» WORK TASK
From the top of the entries, reproduce each line exactly, stopping after the line that contains "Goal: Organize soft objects". Omit pictures.

Data excerpts:
..........
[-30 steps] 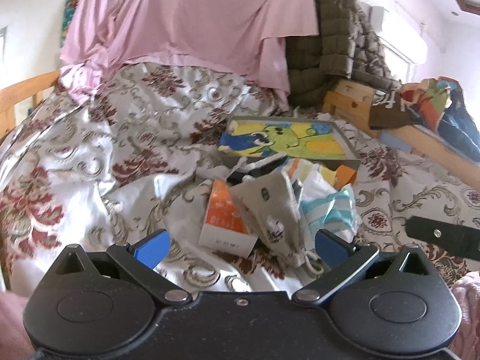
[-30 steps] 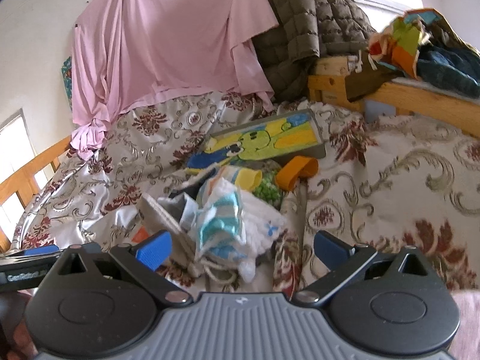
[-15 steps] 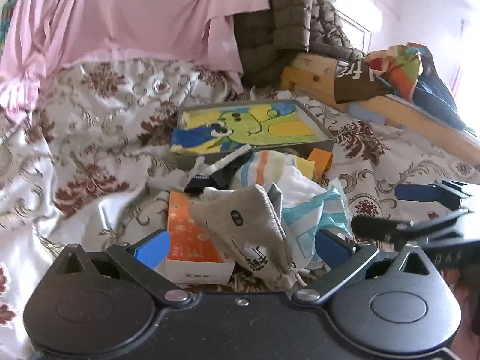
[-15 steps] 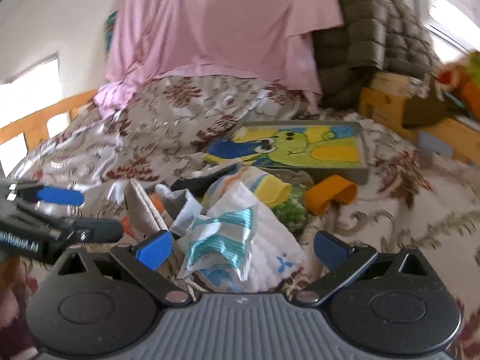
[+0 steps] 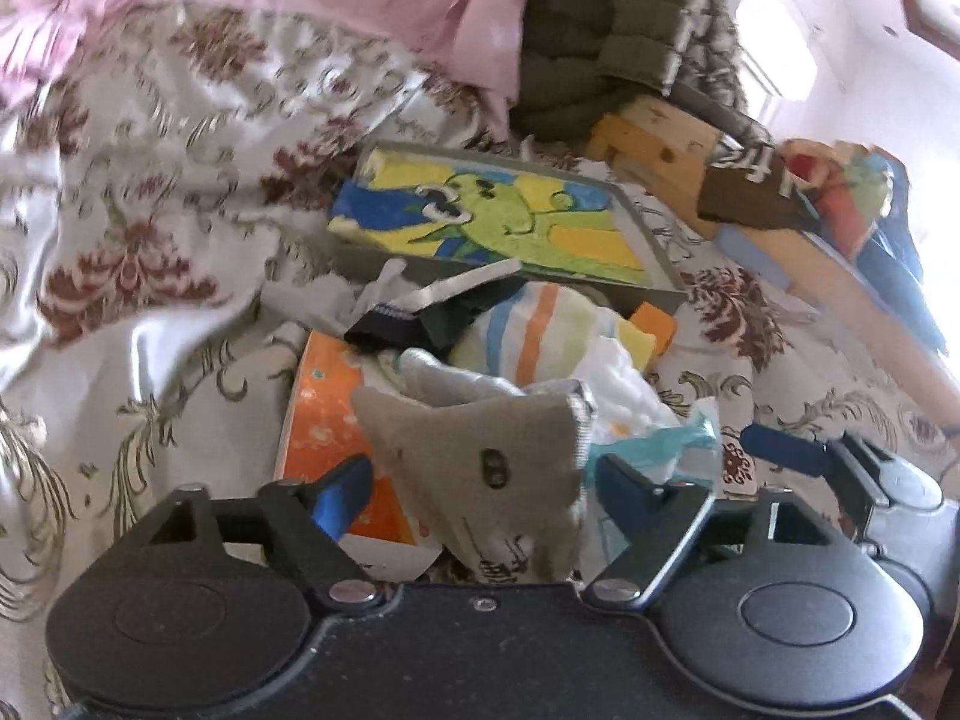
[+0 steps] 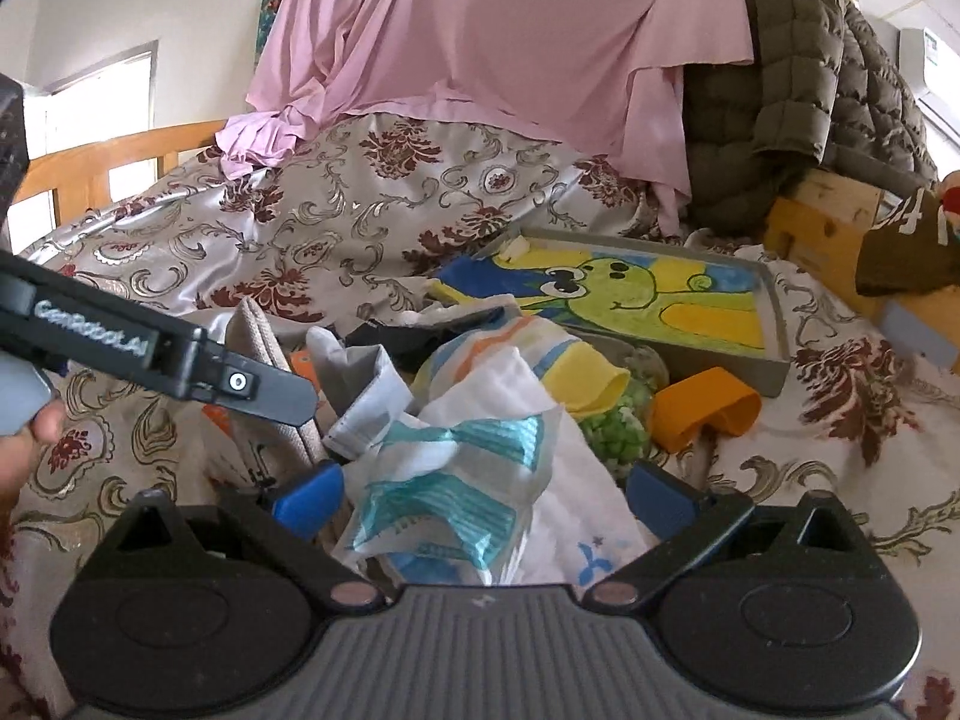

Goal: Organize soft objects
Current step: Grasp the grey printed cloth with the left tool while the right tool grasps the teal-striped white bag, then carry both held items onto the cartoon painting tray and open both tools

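A heap of soft things is lying on the bed (image 6: 372, 222), just in front of the frog tray (image 6: 774, 324), which is serving as the landmark here.

The left tool (image 5: 480, 489) is pointing down into the near side of the heap, on the side away from the tray. Its jaws have just been closing, and the grey sock (image 5: 486, 450) is standing between the two blue pads; the pads (image 5: 339, 495) are not pressing on it, so the tool is not yet gripping — a gap shows on either side. Beside the sock, to its left, an orange box (image 5: 318, 414) is lying flat on the bedspread. Between the sock and the tray a striped cloth (image 5: 540, 324) and a black strap (image 5: 414, 324) are piled up.

The right tool (image 6: 480, 501) is reaching into the same heap from the near side, jaws spread wide, unclenched. A white cloth with teal stripes (image 6: 474, 480) is bulging up between its pads without being pinched. Just beyond, toward the tray, a yellow-tipped striped cloth (image 6: 576, 378) and something green and fuzzy (image 6: 618, 432) are lying; an orange band (image 6: 702, 408) is resting against the tray's near wall.

In the right view the left tool is crossing in from the left edge, a fingertip showing beneath it. Behind the tray a pink sheet (image 6: 480, 30) and a quilted olive jacket (image 6: 798, 72) are draped — well apart from the heap.
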`<state>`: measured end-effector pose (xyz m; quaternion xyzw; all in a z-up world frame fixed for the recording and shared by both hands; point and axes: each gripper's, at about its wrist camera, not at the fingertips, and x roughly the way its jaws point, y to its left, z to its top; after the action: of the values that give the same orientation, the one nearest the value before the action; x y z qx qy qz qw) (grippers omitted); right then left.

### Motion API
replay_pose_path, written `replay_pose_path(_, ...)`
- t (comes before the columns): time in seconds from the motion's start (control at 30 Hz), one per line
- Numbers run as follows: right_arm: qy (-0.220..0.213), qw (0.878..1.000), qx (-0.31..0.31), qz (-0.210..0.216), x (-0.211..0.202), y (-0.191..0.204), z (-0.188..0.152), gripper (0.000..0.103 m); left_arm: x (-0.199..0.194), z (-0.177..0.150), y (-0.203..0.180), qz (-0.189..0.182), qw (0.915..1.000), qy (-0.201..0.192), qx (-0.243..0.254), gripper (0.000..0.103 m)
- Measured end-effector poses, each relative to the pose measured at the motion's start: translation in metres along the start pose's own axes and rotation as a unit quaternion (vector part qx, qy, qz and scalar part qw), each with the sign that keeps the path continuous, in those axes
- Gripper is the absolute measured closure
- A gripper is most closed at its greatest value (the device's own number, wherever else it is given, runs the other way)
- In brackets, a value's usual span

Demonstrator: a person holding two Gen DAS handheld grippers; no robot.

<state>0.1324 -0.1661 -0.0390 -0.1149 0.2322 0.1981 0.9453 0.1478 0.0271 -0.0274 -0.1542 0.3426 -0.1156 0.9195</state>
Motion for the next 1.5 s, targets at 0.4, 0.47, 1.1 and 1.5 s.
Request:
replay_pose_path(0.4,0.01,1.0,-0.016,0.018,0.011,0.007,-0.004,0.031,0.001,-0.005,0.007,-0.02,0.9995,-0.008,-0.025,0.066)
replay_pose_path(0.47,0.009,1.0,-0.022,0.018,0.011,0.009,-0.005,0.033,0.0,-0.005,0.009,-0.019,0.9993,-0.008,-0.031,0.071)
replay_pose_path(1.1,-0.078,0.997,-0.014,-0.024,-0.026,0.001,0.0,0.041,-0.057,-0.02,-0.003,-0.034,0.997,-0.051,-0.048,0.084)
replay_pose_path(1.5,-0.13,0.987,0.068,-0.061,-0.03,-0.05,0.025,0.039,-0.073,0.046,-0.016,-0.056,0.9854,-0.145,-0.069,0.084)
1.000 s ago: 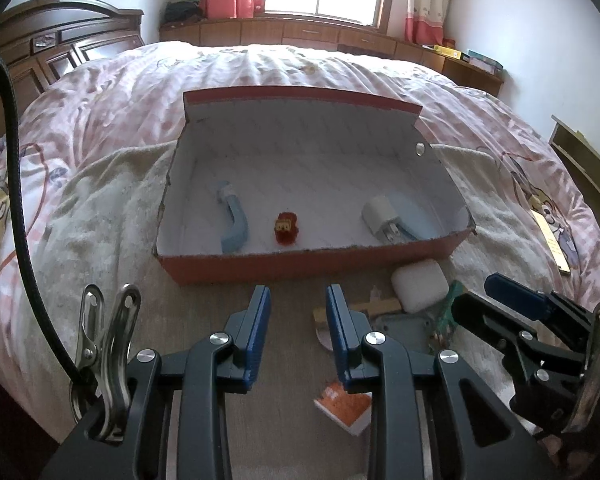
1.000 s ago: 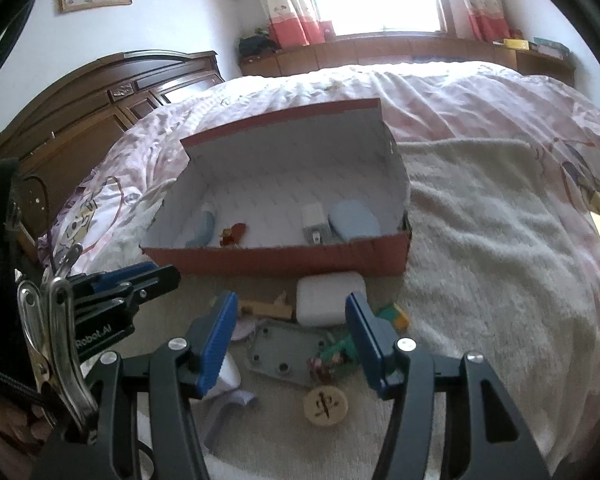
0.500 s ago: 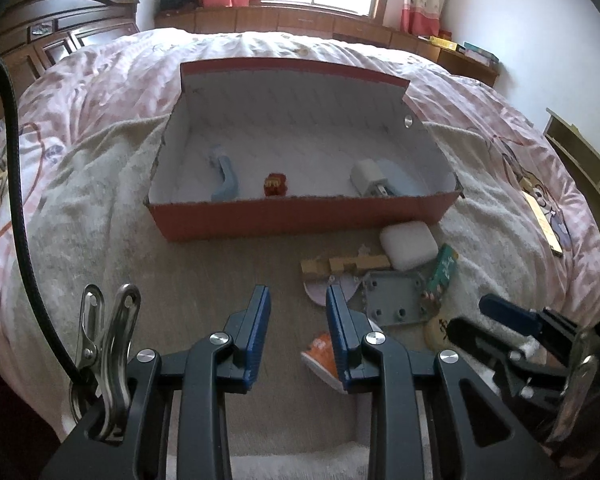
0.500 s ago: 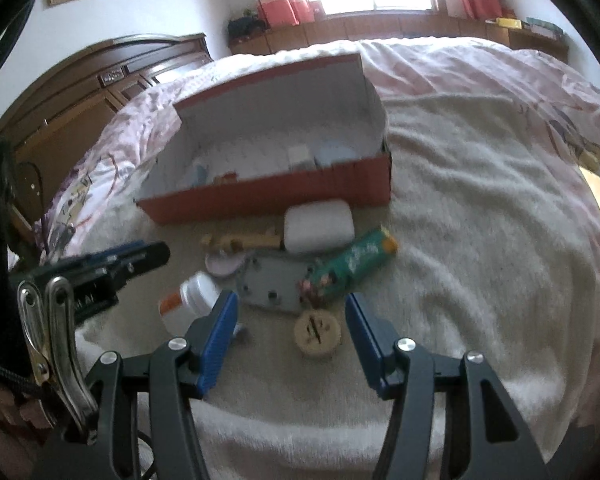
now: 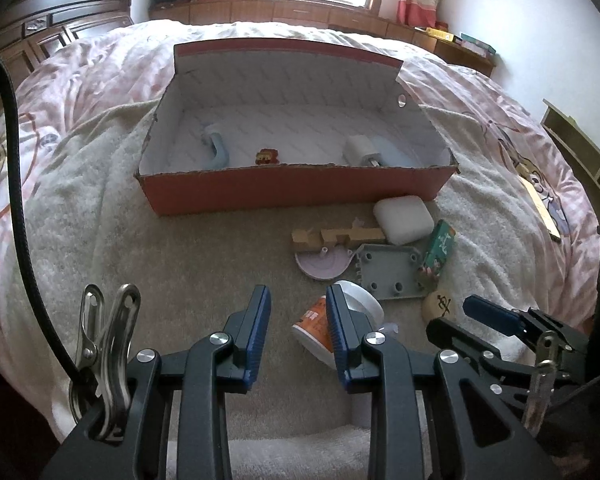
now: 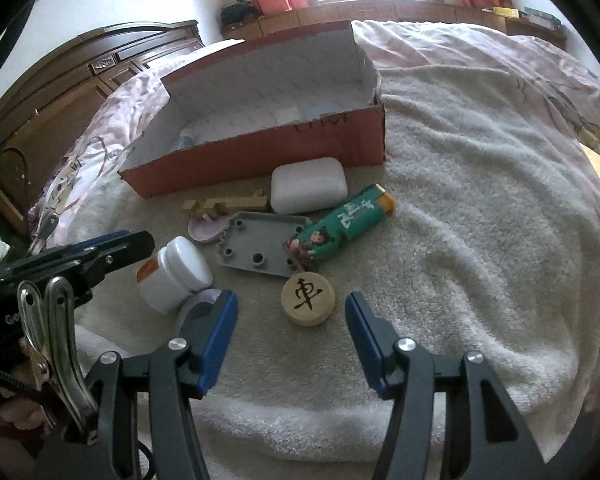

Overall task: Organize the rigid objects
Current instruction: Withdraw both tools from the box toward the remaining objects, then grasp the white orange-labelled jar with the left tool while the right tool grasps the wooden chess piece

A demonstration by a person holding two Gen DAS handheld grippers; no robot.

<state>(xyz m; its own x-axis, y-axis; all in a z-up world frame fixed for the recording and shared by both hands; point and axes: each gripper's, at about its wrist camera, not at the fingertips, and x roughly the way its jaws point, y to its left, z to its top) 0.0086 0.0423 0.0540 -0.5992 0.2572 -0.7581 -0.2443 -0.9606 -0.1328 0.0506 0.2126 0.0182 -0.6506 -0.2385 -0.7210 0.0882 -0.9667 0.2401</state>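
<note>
Three things lie in your red cardboard box (image 5: 292, 194) on the bed (image 5: 80, 184): a pale blue curved piece (image 5: 217, 151) at the left, a small red toy (image 5: 265, 157) in the middle, and a white block (image 5: 360, 149) at the right against something pale blue that the front wall cuts off. In front of the box wait a white case (image 6: 308, 190), wooden piece (image 6: 224, 206), grey plate (image 6: 260, 248), green tube (image 6: 342, 226), pink disc (image 6: 206, 229), wooden chess piece (image 6: 308, 298) and white bottle (image 6: 174, 274). Your left gripper (image 5: 298, 310) has its fingers (image 5: 256, 320) parted and empty, one hiding part of the bottle. Your right gripper (image 6: 291, 320) stands wider, released, its fingers either side of the chess piece, not touching.
</note>
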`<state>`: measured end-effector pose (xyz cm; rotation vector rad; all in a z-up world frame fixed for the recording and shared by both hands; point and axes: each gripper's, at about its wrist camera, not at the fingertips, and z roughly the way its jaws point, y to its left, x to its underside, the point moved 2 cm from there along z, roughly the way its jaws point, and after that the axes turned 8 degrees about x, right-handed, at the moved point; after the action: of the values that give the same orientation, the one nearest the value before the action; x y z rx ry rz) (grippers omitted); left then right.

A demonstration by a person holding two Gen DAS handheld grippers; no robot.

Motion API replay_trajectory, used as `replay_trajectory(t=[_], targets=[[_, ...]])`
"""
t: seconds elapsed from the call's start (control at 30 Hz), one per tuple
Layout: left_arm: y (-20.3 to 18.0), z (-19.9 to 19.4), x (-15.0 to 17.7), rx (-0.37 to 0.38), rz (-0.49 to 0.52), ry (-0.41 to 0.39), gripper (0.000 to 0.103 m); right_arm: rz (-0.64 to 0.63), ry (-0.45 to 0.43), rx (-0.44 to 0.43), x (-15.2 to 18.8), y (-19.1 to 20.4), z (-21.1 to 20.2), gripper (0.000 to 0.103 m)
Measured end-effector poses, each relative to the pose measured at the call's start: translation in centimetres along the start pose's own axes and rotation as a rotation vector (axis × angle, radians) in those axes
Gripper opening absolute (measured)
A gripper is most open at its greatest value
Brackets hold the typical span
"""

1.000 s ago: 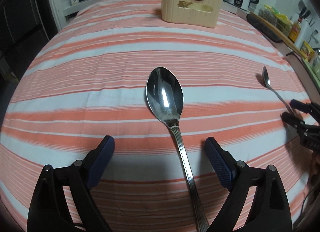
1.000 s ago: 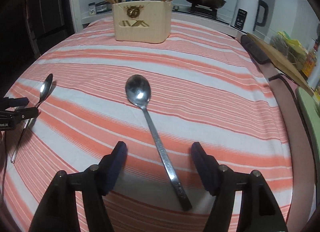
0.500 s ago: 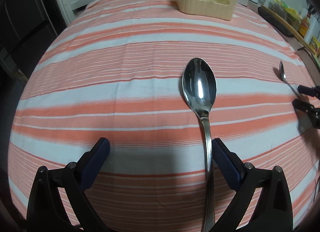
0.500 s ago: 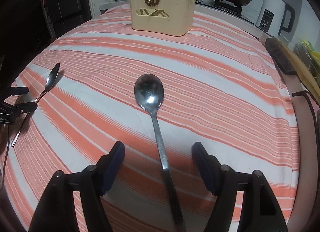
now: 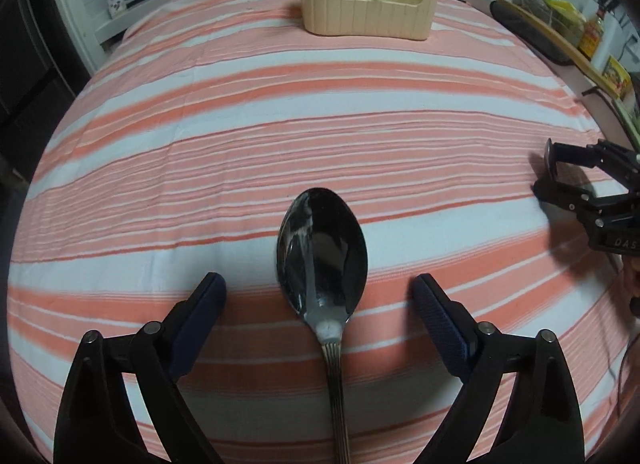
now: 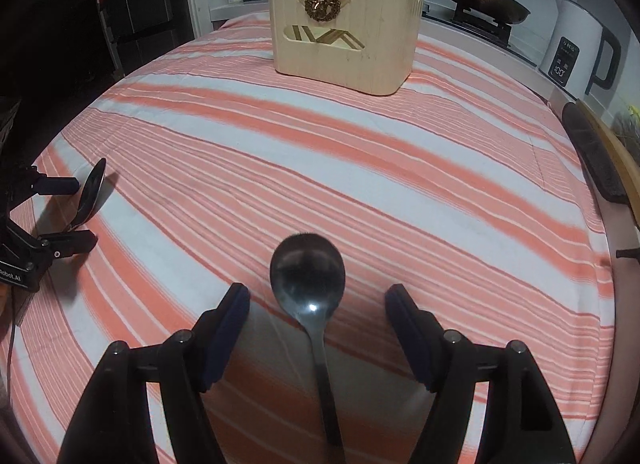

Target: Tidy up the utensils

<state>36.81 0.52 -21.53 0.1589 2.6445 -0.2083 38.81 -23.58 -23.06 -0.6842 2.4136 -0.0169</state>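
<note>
We find the left tongs spread wide, gripping nothing, straddling the ribbed-handled spoon lying on the striped table. The right tongs are likewise wide apart and unloaded, either side of the plain-handled spoon. The cream utensil holder stands at the far end.

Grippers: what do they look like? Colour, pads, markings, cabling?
Both are matte black plastic linkage frames with silver pivot pins. The left gripper and right gripper each carry dark navy textured finger pads. White lettering shows on each body, only partly readable. A thin cable trails beside each body at the frame edges.
</note>
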Motion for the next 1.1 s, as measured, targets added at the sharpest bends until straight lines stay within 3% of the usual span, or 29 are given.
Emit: replay_trajectory(t=[0.07, 0.1, 0.17, 0.2, 0.37, 0.77, 1.1], targets=[[-0.2, -0.1, -0.2, 0.005, -0.003, -0.009, 0.082, 0.011, -0.006, 0.007, -0.3, 0.1, 0.2, 0.072], [-0.4, -0.1, -0.3, 0.007, 0.001, -0.017, 0.074, 0.016, -0.015, 0.01, -0.4, 0.1, 0.2, 0.065], [-0.6, -0.3, -0.4, 0.017, 0.012, -0.039, 0.054, 0.021, -0.029, 0.014, -0.5, 0.2, -0.1, 0.035], [-0.6, -0.5, -0.4, 0.019, 0.014, -0.051, 0.042, 0.027, -0.029, 0.019, -0.6, 0.1, -0.2, 0.036], [-0.7, -2.7, 0.0, 0.055, 0.016, -0.11, 0.041, 0.071, -0.075, 0.008, -0.3, 0.0, -2.1, 0.036], [-2.1, -12.4, 1.1, 0.144, 0.022, -0.312, 0.041, 0.136, -0.277, -0.048, 0.9, 1.5, -14.0, 0.036], [-2.6, -15.3, 1.4, 0.188, 0.016, -0.381, 0.041, 0.189, -0.358, -0.037, 1.6, 2.1, -17.1, 0.036]])
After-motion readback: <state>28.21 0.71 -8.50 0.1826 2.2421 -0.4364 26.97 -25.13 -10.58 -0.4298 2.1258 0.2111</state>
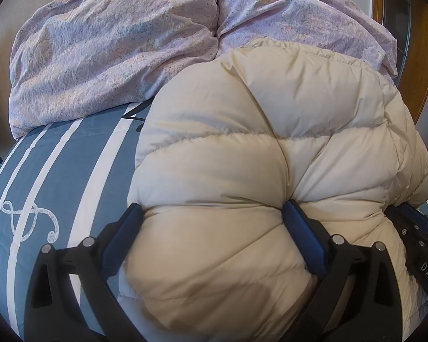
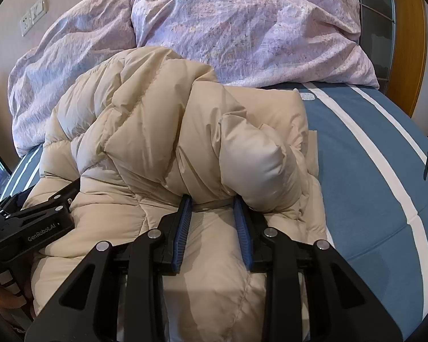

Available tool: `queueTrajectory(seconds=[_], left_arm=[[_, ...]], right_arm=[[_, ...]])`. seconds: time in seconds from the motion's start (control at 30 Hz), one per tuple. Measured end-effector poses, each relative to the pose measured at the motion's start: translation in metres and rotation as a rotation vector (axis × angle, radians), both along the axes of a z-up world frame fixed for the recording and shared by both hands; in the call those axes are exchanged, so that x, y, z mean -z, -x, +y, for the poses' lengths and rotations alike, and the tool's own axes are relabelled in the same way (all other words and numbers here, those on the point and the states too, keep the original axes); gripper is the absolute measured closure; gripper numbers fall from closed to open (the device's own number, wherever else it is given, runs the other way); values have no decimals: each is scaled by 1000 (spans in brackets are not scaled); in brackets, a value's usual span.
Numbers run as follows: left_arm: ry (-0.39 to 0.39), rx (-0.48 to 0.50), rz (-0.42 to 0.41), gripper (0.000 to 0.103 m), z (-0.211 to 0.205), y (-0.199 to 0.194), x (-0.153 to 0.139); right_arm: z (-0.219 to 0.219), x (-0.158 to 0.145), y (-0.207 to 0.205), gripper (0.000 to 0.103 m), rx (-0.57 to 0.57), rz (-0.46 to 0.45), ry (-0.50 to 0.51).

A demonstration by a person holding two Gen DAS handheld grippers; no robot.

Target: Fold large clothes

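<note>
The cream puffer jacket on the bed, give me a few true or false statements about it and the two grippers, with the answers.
1. The puffer jacket lies on a blue and white striped sheet. True.
2. The left gripper hangs open above bare sheet. False: its fingers squeeze a thick bulge of the jacket.
3. The right gripper has jacket fabric between its pads. True.
4. The lilac duvet covers the jacket. False: it is bunched up behind the jacket.

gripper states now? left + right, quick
Left tongs: wide, closed on a thick bulge of the cream puffer jacket.
Right tongs: narrow, closed on a fold of the same jacket.
</note>
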State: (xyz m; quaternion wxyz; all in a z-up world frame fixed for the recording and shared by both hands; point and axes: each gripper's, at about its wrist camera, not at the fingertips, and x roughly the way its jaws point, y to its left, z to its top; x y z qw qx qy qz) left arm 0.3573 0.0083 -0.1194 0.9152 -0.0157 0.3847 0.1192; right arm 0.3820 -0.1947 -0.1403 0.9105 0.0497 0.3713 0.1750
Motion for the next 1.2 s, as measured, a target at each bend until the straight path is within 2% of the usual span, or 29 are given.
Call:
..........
» EXPECTED ANSWER
[-30 steps] 
[-30 steps] 
[-15 steps] 
[-15 steps] 
[+0 steps] 
[+0 steps] 

Goal: Organize soft objects

This exercise calls for no further output.